TASK PROMPT: Nothing is needed except the lines below that run from the one with "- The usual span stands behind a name" through the one with "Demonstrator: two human", repeated exactly.

DATA EXCERPT:
+ + + + +
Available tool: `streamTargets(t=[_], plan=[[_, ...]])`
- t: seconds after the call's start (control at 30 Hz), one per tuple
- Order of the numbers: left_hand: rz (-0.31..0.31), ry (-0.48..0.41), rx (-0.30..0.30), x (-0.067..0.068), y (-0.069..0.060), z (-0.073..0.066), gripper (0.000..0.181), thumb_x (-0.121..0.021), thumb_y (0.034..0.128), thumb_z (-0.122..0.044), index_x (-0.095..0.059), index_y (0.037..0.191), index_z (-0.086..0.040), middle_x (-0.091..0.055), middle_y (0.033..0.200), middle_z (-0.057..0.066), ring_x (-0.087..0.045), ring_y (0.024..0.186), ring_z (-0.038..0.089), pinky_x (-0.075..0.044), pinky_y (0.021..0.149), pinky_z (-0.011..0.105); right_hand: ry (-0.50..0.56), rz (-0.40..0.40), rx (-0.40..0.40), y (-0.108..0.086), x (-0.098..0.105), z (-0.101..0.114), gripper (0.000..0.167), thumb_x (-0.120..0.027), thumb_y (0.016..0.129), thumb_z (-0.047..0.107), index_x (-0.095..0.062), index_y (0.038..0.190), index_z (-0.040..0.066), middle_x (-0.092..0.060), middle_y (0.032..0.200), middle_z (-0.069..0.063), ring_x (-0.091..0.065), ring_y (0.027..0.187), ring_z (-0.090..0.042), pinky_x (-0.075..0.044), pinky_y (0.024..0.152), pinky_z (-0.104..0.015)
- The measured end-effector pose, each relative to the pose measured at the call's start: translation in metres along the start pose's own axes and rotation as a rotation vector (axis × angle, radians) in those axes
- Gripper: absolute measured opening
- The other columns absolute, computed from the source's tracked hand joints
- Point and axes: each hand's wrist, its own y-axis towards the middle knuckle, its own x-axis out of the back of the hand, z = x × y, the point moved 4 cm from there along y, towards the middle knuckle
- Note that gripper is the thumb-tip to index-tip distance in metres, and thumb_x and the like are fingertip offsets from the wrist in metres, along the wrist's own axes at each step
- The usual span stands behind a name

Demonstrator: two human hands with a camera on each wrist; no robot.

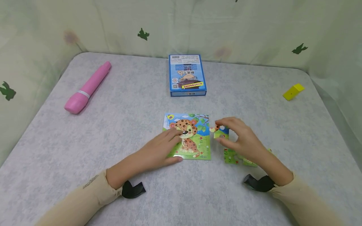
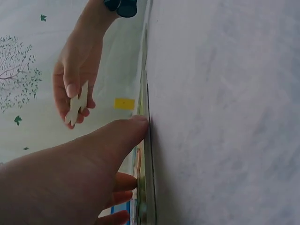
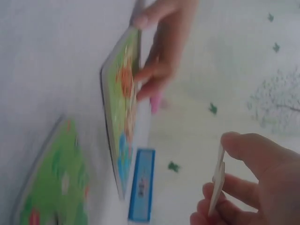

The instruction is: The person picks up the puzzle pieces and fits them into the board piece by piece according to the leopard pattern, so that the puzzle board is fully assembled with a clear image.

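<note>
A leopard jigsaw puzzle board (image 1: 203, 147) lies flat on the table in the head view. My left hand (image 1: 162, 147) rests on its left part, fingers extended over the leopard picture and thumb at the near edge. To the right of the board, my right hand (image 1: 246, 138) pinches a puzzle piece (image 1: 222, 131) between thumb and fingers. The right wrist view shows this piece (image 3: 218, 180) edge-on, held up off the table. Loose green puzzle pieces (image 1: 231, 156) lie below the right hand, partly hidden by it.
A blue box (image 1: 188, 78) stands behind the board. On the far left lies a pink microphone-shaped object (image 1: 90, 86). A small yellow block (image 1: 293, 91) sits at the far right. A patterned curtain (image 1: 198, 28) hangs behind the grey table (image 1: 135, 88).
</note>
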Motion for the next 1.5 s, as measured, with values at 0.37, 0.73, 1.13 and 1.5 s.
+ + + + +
WRITTEN ANSWER:
- The usual span stands behind a name

Demonstrator: two human hands with a camera on each wrist; no robot.

Work on the exercise is now finished.